TASK DIRECTIONS
Omit the images and retype the records verbatim.

Data extracted from a collection
+--
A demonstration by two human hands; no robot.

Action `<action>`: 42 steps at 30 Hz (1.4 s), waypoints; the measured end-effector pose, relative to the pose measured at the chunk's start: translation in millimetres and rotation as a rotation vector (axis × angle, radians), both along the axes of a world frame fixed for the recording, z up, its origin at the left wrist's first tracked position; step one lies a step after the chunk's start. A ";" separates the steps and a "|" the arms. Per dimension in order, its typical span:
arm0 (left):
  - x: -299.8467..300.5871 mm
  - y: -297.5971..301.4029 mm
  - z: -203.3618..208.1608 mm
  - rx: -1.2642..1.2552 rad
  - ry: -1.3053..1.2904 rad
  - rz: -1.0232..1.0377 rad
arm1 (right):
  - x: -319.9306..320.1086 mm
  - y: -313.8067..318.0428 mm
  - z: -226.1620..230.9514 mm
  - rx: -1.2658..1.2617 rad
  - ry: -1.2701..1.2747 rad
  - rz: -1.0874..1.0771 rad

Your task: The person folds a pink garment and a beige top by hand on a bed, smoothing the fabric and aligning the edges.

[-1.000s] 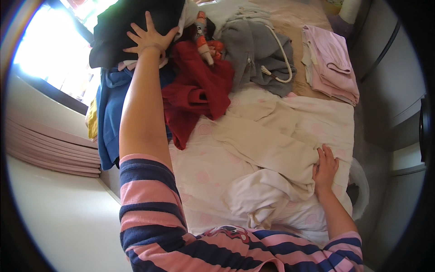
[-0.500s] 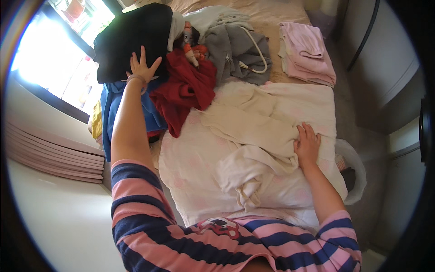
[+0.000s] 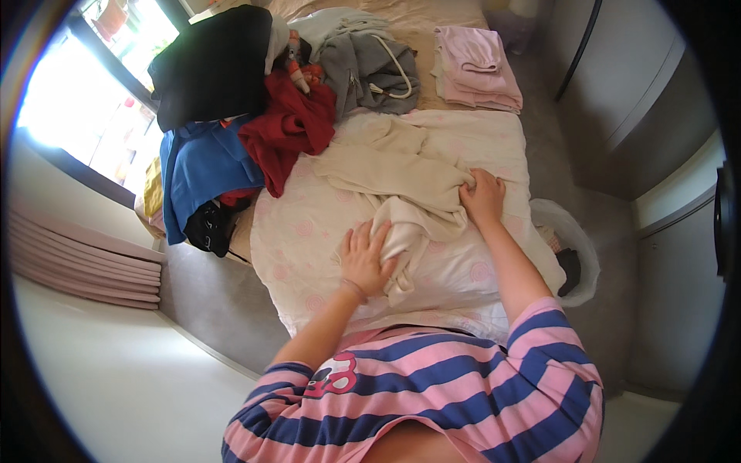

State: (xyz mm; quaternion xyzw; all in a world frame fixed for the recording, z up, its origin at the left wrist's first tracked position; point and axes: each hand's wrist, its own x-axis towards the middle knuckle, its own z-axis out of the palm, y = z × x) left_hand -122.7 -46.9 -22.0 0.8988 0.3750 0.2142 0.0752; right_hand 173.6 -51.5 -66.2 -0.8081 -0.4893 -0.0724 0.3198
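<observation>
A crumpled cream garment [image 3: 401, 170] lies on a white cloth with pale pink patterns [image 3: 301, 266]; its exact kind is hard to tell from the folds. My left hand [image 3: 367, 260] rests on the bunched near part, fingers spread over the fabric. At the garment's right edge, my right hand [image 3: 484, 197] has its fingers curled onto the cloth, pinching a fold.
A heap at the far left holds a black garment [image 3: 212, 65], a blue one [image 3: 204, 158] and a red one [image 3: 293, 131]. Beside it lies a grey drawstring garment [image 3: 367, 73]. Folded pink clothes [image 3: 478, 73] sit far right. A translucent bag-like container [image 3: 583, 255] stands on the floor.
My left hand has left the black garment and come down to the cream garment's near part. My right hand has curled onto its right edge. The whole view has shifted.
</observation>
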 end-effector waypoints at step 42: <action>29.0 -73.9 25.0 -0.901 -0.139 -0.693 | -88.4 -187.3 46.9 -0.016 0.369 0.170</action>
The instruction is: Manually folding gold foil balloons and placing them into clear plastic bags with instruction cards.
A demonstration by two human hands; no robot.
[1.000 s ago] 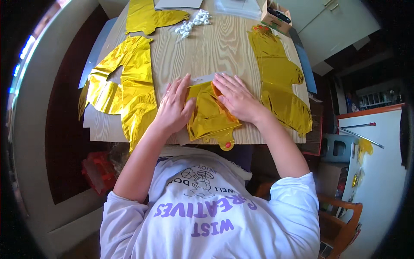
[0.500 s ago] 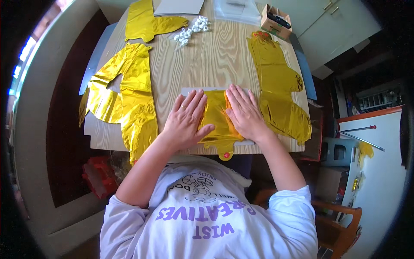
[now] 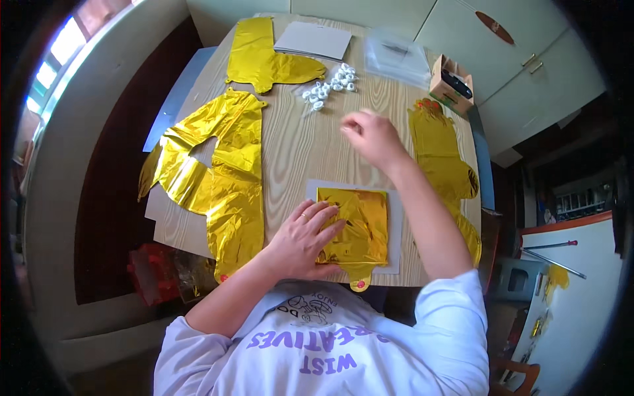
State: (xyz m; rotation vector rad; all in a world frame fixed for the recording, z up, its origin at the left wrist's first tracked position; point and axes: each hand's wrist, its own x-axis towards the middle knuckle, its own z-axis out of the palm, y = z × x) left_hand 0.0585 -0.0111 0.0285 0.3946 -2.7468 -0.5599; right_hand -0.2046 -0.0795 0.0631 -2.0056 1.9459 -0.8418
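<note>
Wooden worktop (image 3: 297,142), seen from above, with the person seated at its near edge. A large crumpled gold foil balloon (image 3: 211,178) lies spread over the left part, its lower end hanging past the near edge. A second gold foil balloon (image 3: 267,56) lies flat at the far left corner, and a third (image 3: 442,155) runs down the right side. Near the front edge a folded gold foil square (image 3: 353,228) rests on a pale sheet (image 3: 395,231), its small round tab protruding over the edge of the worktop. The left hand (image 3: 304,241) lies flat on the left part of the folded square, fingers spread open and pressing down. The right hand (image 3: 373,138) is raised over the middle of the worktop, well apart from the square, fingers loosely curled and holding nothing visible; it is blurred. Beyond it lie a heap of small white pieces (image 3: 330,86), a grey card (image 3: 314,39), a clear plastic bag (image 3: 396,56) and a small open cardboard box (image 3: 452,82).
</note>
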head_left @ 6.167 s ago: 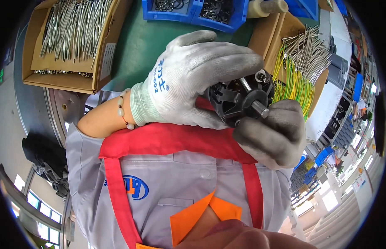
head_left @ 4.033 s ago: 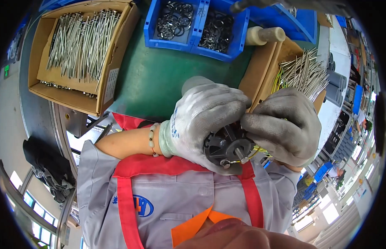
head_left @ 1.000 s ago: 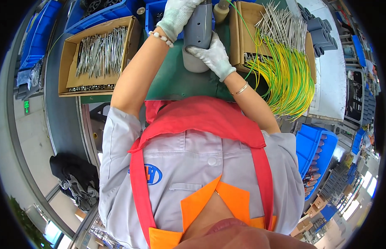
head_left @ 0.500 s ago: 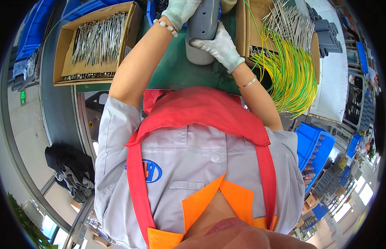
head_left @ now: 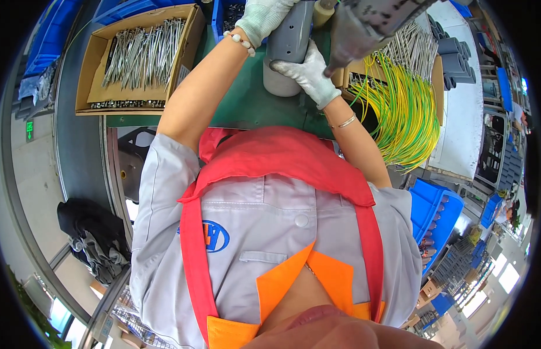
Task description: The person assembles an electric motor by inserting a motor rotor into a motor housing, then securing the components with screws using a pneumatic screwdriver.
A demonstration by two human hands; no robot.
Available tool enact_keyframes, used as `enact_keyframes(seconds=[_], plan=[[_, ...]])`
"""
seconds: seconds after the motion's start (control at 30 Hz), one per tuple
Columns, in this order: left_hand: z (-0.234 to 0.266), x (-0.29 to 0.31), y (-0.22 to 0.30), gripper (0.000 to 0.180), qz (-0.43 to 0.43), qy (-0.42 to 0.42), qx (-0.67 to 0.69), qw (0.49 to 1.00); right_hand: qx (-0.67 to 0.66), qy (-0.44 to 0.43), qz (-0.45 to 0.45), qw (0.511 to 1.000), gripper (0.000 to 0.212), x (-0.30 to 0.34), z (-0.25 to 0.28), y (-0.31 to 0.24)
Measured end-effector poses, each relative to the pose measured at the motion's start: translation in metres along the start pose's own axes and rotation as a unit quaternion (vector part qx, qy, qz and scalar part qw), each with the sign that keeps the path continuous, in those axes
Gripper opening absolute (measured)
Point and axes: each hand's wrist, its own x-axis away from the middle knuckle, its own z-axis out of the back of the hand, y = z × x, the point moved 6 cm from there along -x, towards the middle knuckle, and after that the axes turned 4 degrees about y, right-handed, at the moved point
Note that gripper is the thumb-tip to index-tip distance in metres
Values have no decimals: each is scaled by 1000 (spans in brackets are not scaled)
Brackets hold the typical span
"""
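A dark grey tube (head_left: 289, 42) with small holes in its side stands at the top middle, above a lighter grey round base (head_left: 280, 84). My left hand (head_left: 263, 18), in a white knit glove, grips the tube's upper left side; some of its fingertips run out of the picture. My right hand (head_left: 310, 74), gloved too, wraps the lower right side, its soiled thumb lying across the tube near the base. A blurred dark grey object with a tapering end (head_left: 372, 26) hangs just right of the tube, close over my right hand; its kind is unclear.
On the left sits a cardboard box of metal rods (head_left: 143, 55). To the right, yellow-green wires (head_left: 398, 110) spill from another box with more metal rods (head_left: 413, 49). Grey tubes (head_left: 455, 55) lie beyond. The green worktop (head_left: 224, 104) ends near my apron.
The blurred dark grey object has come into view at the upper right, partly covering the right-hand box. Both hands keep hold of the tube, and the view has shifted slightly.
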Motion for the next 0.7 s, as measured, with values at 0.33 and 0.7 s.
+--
THE ANSWER
A demonstration by two human hands; no robot.

Action `<action>`: 42 steps at 30 Hz (1.4 s), waypoints; the measured end-effector pose, relative to the pose measured at the chunk's start: translation in millimetres and rotation as a rotation vector (axis × angle, radians), both along the axes of a world frame fixed for the recording, z up, its origin at the left wrist's first tracked position; step one lies a step after the chunk's start. A ";" separates the steps and a "|" the arms. Per dimension in order, its typical span:
arm0 (left):
  - x: -299.8467..300.5871 mm
  - y: -297.5971..301.4029 mm
  - z: -203.3618..208.1608 mm
  - rx: -1.2642..1.2552 rad
  - ry: -1.3053..1.2904 rad
  - rz: -1.0232..1.0377 rad
arm1 (right):
  - x: -319.9306..320.1086 mm
  - y: -313.8067..318.0428 mm
  - z: -226.1620..230.9514 mm
  - rx: -1.2658..1.2617 rad
  - ry: -1.2701..1.2747 rad
  - rz: -1.0874..1.0771 rad

Your task: The person folds a pink garment and a beige top by hand on a bed, smoothing the fabric and aligning the edges.

[-1.000s] 
[-0.500s] 
[+0.000s] 

State: (xyz mm; quaternion xyzw; all in a world frame fixed for the recording, z up, its origin at the left wrist's first tracked position; point and axes: each hand's wrist, its own x-axis towards the middle knuckle, its own z-axis out of the palm, y = z × x) left_hand -122.7 -46.9 -22.0 0.8988 0.3750 0.2142 0.0752; right_hand 173.6 -51.5 -66.2 -0.8081 -0.4893 -0.0724 0.3198
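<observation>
A crumpled cream garment [image 3: 401, 170] lies on a white cloth with pale pink patterns [image 3: 301, 266]; its exact kind is hard to tell from the folds. My left hand [image 3: 367, 260] rests on the bunched near part, fingers spread over the fabric. At the garment's right edge, my right hand [image 3: 484, 197] has its fingers curled onto the cloth, pinching a fold.
A heap at the far left holds a black garment [image 3: 212, 65], a blue one [image 3: 204, 158] and a red one [image 3: 293, 131]. Beside it lies a grey drawstring garment [image 3: 367, 73]. Folded pink clothes [image 3: 478, 73] sit far right. A translucent bag-like container [image 3: 583, 255] stands on the floor.
My left hand has left the black garment and come down to the cream garment's near part. My right hand has curled onto its right edge. The whole view has shifted.
</observation>
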 end-effector waypoints at step 42: <action>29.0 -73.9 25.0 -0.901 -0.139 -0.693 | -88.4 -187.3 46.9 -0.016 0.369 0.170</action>
The instruction is: Manually folding gold foil balloons and placing them into clear plastic bags with instruction cards.
A demonstration by two human hands; no robot.
[1.000 s ago] 
[0.500 s ago] 
[now] 
State: (xyz m; rotation vector rad; all in a world frame fixed for the recording, z up, its origin at the left wrist's first tracked position; point and axes: each hand's wrist, its own x-axis towards the middle knuckle, its own z-axis out of the palm, y = z × x) left_hand 0.0585 -0.0111 0.0285 0.3946 -2.7468 -0.5599; right_hand -0.2046 -0.0795 0.0631 -2.0056 1.9459 -0.8418
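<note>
Wooden worktop (image 3: 297,142), seen from above, with the person seated at its near edge. A large crumpled gold foil balloon (image 3: 211,178) lies spread over the left part, its lower end hanging past the near edge. A second gold foil balloon (image 3: 267,56) lies flat at the far left corner, and a third (image 3: 442,155) runs down the right side. Near the front edge a folded gold foil square (image 3: 353,228) rests on a pale sheet (image 3: 395,231), its small round tab protruding over the edge of the worktop. The left hand (image 3: 304,241) lies flat on the left part of the folded square, fingers spread open and pressing down. The right hand (image 3: 373,138) is raised over the middle of the worktop, well apart from the square, fingers loosely curled and holding nothing visible; it is blurred. Beyond it lie a heap of small white pieces (image 3: 330,86), a grey card (image 3: 314,39), a clear plastic bag (image 3: 396,56) and a small open cardboard box (image 3: 452,82).
</note>
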head_left @ 6.167 s ago: 
head_left @ 4.033 s ago: 
head_left @ 1.000 s ago: 
head_left @ 0.500 s ago: 
head_left @ now: 
Task description: The person assembles an electric motor by inserting a motor rotor into a motor housing, then securing the components with screws using a pneumatic screwdriver.
A demonstration by two human hands; no robot.
Available tool enact_keyframes, used as `enact_keyframes(seconds=[_], plan=[[_, ...]])`
"""
seconds: seconds after the motion's start (control at 30 Hz), one per tuple
Columns, in this order: left_hand: z (-0.234 to 0.266), x (-0.29 to 0.31), y (-0.22 to 0.30), gripper (0.000 to 0.180), qz (-0.43 to 0.43), qy (-0.42 to 0.42), qx (-0.67 to 0.69), qw (0.49 to 1.00); right_hand: qx (-0.67 to 0.66), qy (-0.44 to 0.43), qz (-0.45 to 0.45), qw (0.511 to 1.000), gripper (0.000 to 0.212), x (-0.30 to 0.34), z (-0.25 to 0.28), y (-0.31 to 0.24)
Measured end-effector poses, each relative to the pose measured at the motion's start: translation in metres along the start pose's own axes and rotation as a unit quaternion (vector part qx, qy, qz and scalar part qw), each with the sign that keeps the path continuous, in those axes
Gripper opening absolute (measured)
Point and axes: each hand's wrist, its own x-axis away from the middle knuckle, its own z-axis out of the back of the hand, y = z × x, the point moved 6 cm from there along -x, towards the middle knuckle, and after that the axes turned 4 degrees about y, right-handed, at the moved point
Note that gripper is the thumb-tip to index-tip distance in metres
Values have no decimals: each is scaled by 1000 (spans in brackets are not scaled)
Brackets hold the typical span
"""
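A dark grey tube (head_left: 289, 42) with small holes in its side stands at the top middle, above a lighter grey round base (head_left: 280, 84). My left hand (head_left: 263, 18), in a white knit glove, grips the tube's upper left side; some of its fingertips run out of the picture. My right hand (head_left: 310, 74), gloved too, wraps the lower right side, its soiled thumb lying across the tube near the base. A blurred dark grey object with a tapering end (head_left: 372, 26) hangs just right of the tube, close over my right hand; its kind is unclear.
On the left sits a cardboard box of metal rods (head_left: 143, 55). To the right, yellow-green wires (head_left: 398, 110) spill from another box with more metal rods (head_left: 413, 49). Grey tubes (head_left: 455, 55) lie beyond. The green worktop (head_left: 224, 104) ends near my apron.
The blurred dark grey object has come into view at the upper right, partly covering the right-hand box. Both hands keep hold of the tube, and the view has shifted slightly.
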Motion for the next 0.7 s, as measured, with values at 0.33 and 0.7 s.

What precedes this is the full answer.